Mahkemece, iddia, savunma, toplanan deliller ve benimsenen bilirkişi raporuna göre; davanın kısmen kabulü ile 13.528,98 TL"nin 08.09.2015 temerrüt tarihinden itibaren yürütülecek yasal faizi ile birlikte davalıdan tahsiline karar verilmiş; hüküm davacı vekili ve davalı vekili tarafından istinaf edilmiştir.
Bursa Bölge Adliye Mahkemesince, davacının istinaf başvurusunun esastan reddine, hükmedilen 13.528,98 TL"ye göre davacıya sigorta şirketi tarafından yapılan ödeme arasında açık oransızlık bulunmadığı, bu nedenle verilen ibranamenin davacıyı bağlayacağı, davacının ödeme tarihinde müzayaka halinde bulunduğunu da ispat edemediği gerekçesiyle davalının istinaf başvurusunu kabulü ile İlk Derece Mahkemesi kararının kaldırılmasına, davanın reddine karar verilmiş, Bölge Adliye Mahkemesi kararı, davacı vekili tarafından temyiz edilmiştir.
1-Dava konut sigortasından kaynaklanan maddi tazminat istemine ilişkindir.
6098 sayılı Türk Borçlar Kanunu"nun 28. (818 sayılı Borçlar Kanunu"nun 21.) maddesinde aşırı yararlanma (gabin) düzenlenmiş olup, maddenin 1. fıkrasında "bir sözleşmede karşılıklı edimler arasında açık bir oransızlık varsa, bu oransızlık, zarar görenin zor durumda kalmasından veya düşüncesizliğinden ya da deneyimsizliğinden yararlanılmak suretiyle gerçekleştirildiği takdirde, zarar gören, durumun özelliğine göre ya sözleşme ile bağlı olmadığını diğer tarafa bildirerek ediminin geri verilmesini ya da sözleşmeye bağlı kalarak edimler arasındaki oransızlığın giderilmesini isteyebilir" denilmek suretiyle, gabinin unsurları ile sonuçları hüküm altına alınmıştır.
Kanun metnindeki ifadelerden anlaşıldığı ve öğretide de kabul edildiği üzere, sözleşme hukukunda geçerli olan irade özerkliği ve sözleşme serbestisi ilkeleri gereğince, kişiler bir sözleşmedeki edim ve karşı edimi özgürce belirleyebilir, sözleşmenin şartlarını diledikleri gibi kararlaştırabilirler.

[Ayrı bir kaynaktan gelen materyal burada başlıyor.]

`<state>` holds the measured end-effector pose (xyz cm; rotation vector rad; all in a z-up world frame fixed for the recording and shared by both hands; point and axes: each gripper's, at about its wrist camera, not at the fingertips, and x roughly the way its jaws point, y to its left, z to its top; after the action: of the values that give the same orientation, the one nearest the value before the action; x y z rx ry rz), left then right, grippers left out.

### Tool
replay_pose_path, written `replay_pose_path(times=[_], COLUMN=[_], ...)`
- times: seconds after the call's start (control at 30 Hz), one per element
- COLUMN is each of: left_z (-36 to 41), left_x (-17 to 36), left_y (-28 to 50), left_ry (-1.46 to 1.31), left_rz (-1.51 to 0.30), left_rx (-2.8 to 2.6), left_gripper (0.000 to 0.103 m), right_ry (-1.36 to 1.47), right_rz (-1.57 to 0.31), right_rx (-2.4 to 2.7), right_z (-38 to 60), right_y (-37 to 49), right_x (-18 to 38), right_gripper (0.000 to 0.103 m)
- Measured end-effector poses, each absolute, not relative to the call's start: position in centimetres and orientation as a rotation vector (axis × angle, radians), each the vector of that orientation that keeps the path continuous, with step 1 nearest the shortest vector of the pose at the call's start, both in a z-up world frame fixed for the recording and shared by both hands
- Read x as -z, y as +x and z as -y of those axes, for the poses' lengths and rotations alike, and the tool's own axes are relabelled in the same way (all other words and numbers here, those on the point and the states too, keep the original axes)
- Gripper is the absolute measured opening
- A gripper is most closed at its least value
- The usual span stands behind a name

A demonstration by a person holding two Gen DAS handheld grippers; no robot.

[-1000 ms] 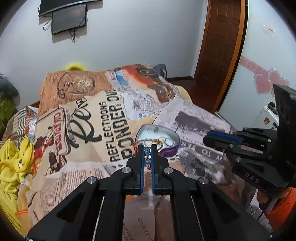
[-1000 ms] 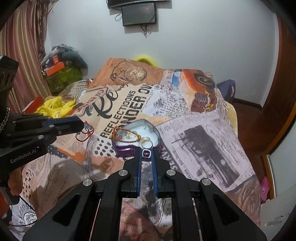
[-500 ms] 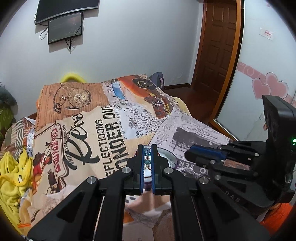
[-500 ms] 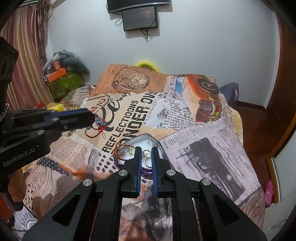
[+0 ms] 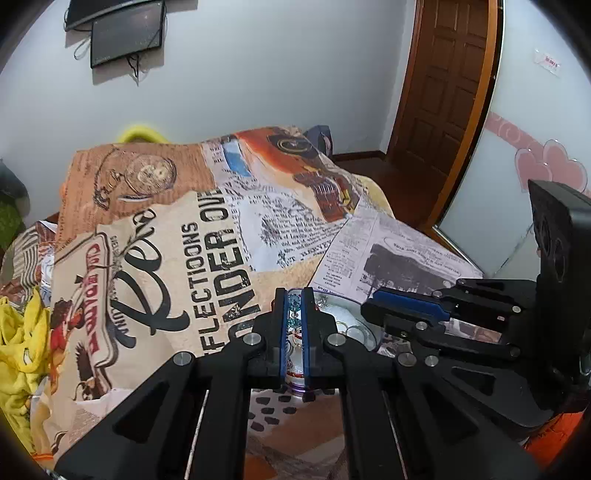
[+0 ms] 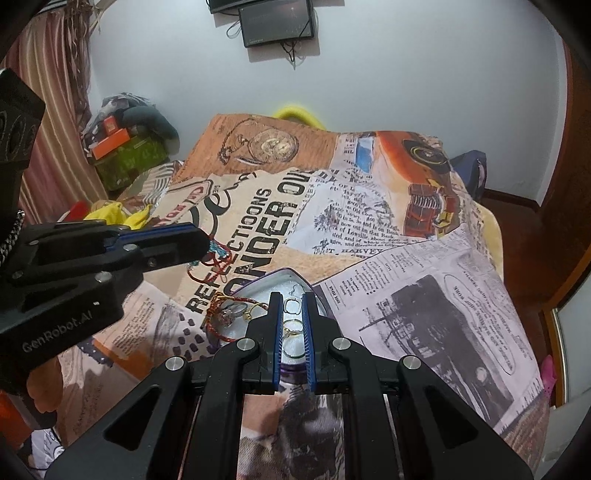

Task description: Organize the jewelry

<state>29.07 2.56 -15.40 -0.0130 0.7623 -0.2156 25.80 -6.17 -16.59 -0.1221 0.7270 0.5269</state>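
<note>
Left gripper (image 5: pixel 294 295): its 2 jaws are standing pinched together on a beaded bracelet (image 6: pixel 212 258); teal beads are showing between the blue pads in its own view, and in the right wrist view red cord loops are hanging from its tip, left of and just beyond the tin.
Why held so: the loops are dangling free, so the piece is probably being carried over for dropping into the tin, though it is not yet above the opening.
Right gripper (image 6: pixel 293 295): its jaws are sitting nearly closed, and a small squarish ring (image 6: pixel 292 305) is showing between the tips; I cannot tell whether the pads are pressing on it or whether it is lying in the tin behind them.
Jewelry tin (image 6: pixel 295 277): it is a purple-walled, pointed tin with a pale lining, lying open on the bed just ahead of both grippers, with the right one hanging directly over it.
Already inside: several gold rings (image 6: pixel 291 328), a stone ring and a red and gold cord are lying on the lining, so the sorting is looking well along.
Surface: a bed is carrying everything, under a bedspread (image 5: pixel 192 236) printed with newsprint, a pocket watch and an orange car; soft folds could let the tin tip.
Room: a dark screen (image 6: pixel 277 22) is hanging on the far white wall, a wooden door (image 5: pixel 447 85) is standing far right, a striped curtain (image 6: pixel 48 122) is hanging at left, and yellow cloth (image 5: pixel 18 347) is lying on the bed's left edge.
</note>
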Motion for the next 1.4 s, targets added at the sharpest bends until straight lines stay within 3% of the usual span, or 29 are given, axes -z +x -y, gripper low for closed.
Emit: replay_pose_path(times=[0.9,1.4], left_z=[-3.2,-4.5], left_x=[18.9,15.0], left_y=[31.0,27.5], left_ry=[-0.063,-0.076], left_rz=[-0.86,-0.77], left_rx=[0.238,0.189], left_gripper=[0.004,0.007], right_ry=[-0.132,-0.162], right_rz=[-0.873,-0.785], right_rx=[-0.576,-0.543], right_z=[5.1,5.3], right_y=[29.1,26.5], right_x=[19.3,15.8], right_gripper=[0.009,0.012])
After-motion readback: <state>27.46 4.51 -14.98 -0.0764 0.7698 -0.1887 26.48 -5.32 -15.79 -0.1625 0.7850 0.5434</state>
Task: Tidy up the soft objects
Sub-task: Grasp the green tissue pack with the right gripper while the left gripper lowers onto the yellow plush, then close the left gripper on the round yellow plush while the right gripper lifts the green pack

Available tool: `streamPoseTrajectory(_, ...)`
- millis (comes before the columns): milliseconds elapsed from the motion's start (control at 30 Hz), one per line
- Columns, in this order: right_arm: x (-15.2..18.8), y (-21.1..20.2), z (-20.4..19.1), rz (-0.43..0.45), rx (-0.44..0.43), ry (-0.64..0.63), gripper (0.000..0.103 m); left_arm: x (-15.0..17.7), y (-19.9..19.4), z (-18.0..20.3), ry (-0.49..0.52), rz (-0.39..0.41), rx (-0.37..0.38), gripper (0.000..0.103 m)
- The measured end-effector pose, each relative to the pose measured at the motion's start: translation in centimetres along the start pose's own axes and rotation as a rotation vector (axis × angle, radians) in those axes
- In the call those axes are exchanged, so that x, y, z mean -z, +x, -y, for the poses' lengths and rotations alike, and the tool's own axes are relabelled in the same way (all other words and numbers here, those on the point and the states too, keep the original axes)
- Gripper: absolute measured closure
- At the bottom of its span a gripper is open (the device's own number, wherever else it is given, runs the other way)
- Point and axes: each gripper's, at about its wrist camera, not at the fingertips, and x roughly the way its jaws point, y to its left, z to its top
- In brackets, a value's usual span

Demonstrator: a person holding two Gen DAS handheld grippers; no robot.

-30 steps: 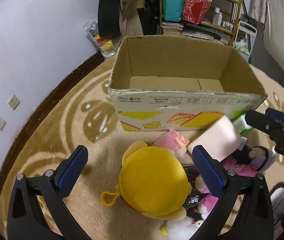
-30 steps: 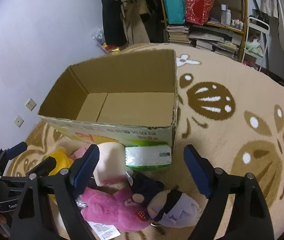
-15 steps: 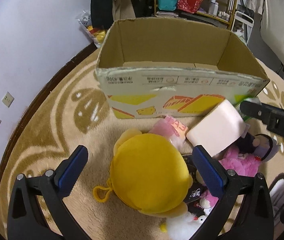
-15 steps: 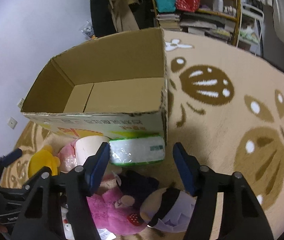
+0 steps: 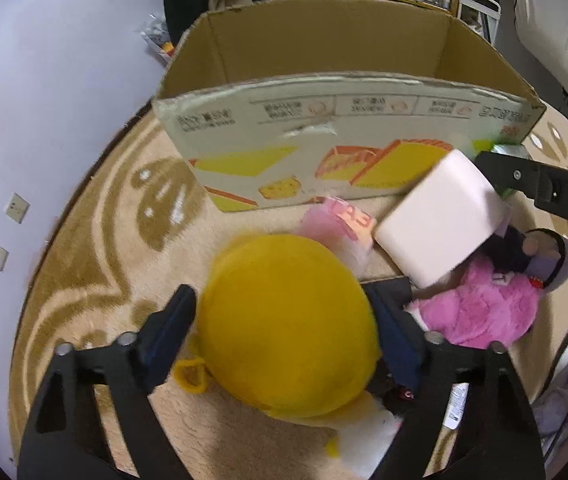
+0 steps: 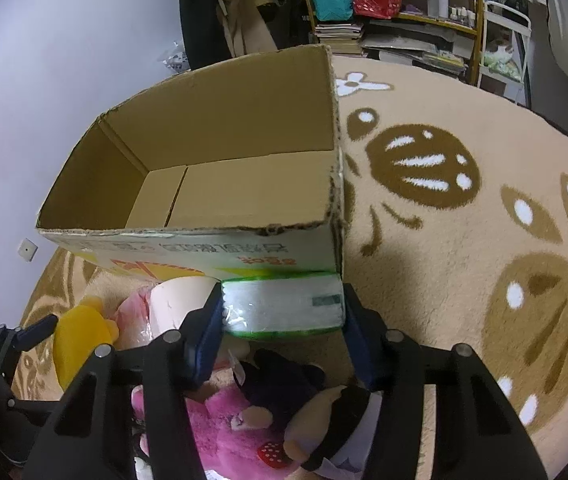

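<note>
Both grippers are closing on soft things heaped on the rug (image 6: 463,280) in front of the open cardboard box (image 6: 220,184), which fills the upper middle of both views and shows a bare floor inside, so nothing seems to be packed yet.

In the lower centre of the left view, the left gripper (image 5: 284,320) has its 2 jaws pressed against either side of the round yellow plush (image 5: 287,328), grasping it. A grip across the widest part of the plush probably suits a squashy, rounded body that would slip from a pinch.

In the right view's centre, the right gripper (image 6: 282,312) clamps the tissue pack (image 6: 282,306) by its 2 short ends, just below the box's front wall. The pink plush (image 6: 220,428), a dark-haired doll (image 6: 323,412) and a pale block (image 5: 439,216) lie close by, untouched.

Compared with 0.5 s ago, both grippers have narrowed from wide open to contact, and each has moved closer to its object. The box looms larger and tilts more in the left view.
</note>
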Motion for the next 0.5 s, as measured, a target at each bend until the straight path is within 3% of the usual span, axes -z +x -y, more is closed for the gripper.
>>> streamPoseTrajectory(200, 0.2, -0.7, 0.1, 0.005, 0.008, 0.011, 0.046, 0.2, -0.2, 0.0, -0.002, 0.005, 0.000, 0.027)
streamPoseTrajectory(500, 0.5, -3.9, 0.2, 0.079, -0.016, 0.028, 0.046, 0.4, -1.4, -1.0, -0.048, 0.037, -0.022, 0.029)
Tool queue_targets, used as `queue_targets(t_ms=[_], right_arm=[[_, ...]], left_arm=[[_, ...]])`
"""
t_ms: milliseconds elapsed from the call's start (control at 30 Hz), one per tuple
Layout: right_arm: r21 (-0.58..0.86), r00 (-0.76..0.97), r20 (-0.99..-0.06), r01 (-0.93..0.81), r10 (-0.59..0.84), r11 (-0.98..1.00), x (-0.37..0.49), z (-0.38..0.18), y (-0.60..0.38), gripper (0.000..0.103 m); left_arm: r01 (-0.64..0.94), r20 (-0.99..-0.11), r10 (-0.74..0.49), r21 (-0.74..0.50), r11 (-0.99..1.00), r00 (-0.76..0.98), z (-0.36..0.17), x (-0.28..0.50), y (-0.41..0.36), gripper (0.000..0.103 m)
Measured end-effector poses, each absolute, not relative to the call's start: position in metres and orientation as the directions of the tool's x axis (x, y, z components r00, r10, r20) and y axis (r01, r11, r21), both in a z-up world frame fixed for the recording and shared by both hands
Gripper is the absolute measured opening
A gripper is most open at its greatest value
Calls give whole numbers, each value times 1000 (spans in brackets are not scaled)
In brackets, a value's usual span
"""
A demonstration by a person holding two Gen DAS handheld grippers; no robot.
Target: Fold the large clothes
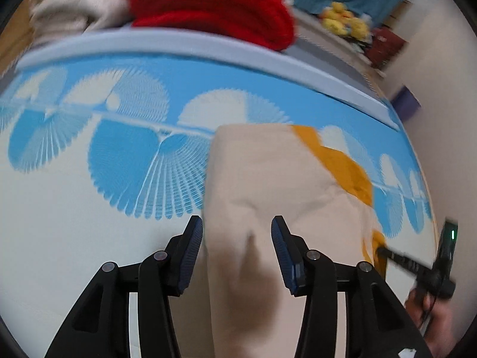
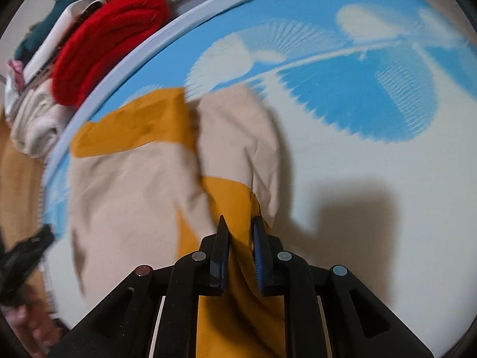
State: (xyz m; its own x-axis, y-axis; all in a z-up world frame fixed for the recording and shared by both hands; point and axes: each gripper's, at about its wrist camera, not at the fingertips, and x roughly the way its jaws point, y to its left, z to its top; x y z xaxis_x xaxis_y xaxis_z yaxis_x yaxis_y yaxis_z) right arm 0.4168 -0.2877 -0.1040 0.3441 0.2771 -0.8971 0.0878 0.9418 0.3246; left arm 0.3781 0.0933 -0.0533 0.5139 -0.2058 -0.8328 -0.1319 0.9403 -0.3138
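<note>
A big beige and yellow garment (image 2: 143, 179) hangs from two grippers above a bed (image 1: 74, 253) with a blue and white sheet. The right gripper (image 2: 240, 232) is clenched on a yellow part of the cloth, with its two blue pads nearly together. The left gripper (image 1: 237, 238) has beige cloth running up between its pads, but the pads look a little way off the cloth at the tips, so I cannot tell if it is truly pinching. That is the worry: if the left side slips out, the garment could drop, bunch up, and the fold would come out crooked. The pictures are blurry too, so fast swinging could shake the cloth loose. A red folded garment (image 1: 214, 6) sits on a pile at the far edge of the bed.
</note>
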Motion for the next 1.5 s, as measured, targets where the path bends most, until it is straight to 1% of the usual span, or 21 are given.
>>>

Genel kural, sözleşme serbestisi ve irade özerkliği olmakla birlikte, sözleşmenin taraflarından güçsüz olanın korunması ile sözleşmenin tarafları arasındaki dengenin sağlanabilmesi, sözleşmenin yapılması sırasında iradesinin oluşumu sakatlanmış olan tarafın korunması bakımından ise, kanunkoyucu gabine ilişkin düzenlemeyi getirmiştir.
Kanun koyucu anılan gereksinim ve düşüncelerle sözleşme kurulumunda iradesinin oluşumu sakatlanan ve güçsüz konumda olan tarafı korumak amacıyla gabin (aşırı yararlanma) müessesesini düzenlemiştir.
Sözleşmenin taraflarından birinin, gabin hukuksal nedenine dayanarak sözleşmeyle bağlı olmamayı ya da sözleşmenin varlığını korumakla birlikte edimler arasındaki dengesizliğin giderilmesini istemesi halinde; gabinin objektif ve subjektif unsurlarının somut olayda varlığının irdelenmesi gerekir.
Somut olayda; 07/06/2015 tarihinde meydana gelen sel felaketi nedeniyle davacının evinde ve bahçesinde zarar meydana geldiği belirtilerek davalı ... şirketine başvurulduğu, 27.07.2015 tarihli ekspertiz raporunda; sular tahliye edilmeden konutun görüldüğü, riziko adresinde davacı tarafından 9 gün boyunca 6 kişi çalıştırılarak 10 kamyon çamurlu su tahliye edildiği, bu işin bedelinin de davaacı tarafından ödendiği belirtilmiştir. Davacı konutunda bu yönlü büyük bir zararın olması karşısında davacının bir an evvel zararını gidermek adına adam çalıştırarak ve masraflarını da kendi ödeyerek evden suları tahliye etme çabası dikkate alındığında müzayaka halinde olduğu ve bu suretle davalı ... şirketinden 25.08.2015 tarihinde 103.592,00 TL ibraname karşılığı ödeme aldığı anlaşılmaktadır. Bu nedenle Bölge Adliye mahkemesince, davacının müzayaka halinde bulunduğunu ispat edemediği gerekçesiyle davacının davasının reddine karar verilmesi isabetli olmamıştır.
2-Riziko adresinin tapu kayıtlarının incelenmesinde taşınmazın arsa olarak vasıflandırıldığı, poliçe özel şartlarında sigorta konusu-bina maddesinde ise; 634 sayılı Kat Mülkiyeti Kanunu uyarınca ortak kullanıma açık yerlerin payına düşen kısmı bina tanımı içerisinde yer aldığı, binanın ortak mülkiyete ait mütemmimleri sigortalının mülkiyet hissesi oranında teminata dahil olduğunun yazılı olduğu görülmüştür.
Davacının dava dilekçesinde bahçesinde oluşan zararın davalı tarafça ödenmediği belirtilerek bahçe zararı yönünden talebi olmasına, davalı tarafça bahçede oluşan zararın teminat dışı sayılmasına göre, mahkemece, taşınmazın kat mülkiyetine tabi olup olmadığı, ferdileşme durumu belirlenerek, taşınmazda kat mülkiyetinin varlığı tespit edilir ise yukarıda bahsedilen poliçe özel şartlarındaki durum incelenerek bahçe zararının irdelenmesi ile hasıl olacak sonuca göre karar verilmesi gerekirken bu yönlerden değerlendirme yapılmadan eksik inceleme ile karar verilmesi isabetli olmamıştır. Bölge Adliye Mahkemesi’nce bu hususa yönelik davacı vekilinin istinaf başvurusunun reddine karar verilmesi doğru olmamıştır.
SONUÇ: Yukarıda (1)ve(2) numaralı bentlerde açıklanan nedenlerle davacı vekilinin temyiz itirazlarının kabulü ile ilk derece mahkemesince verilen karara yönelik istinaf incelemesi sonucu Bölge Adliye Mahkemesince verilen kararının BOZULMASINA; Bölge Adliye Mahkemesi kararının kaldırılmasına, dosyanın Bölge Adliye Mahkemesi’ne, kararın bir örneğinin İlk Derece Mahkemesine gönderilmesine, peşin alınan harcın istek halinde temyiz eden davacıya geri verilmesine 23/02/2021 gününde oybirliğiyle karar verildi.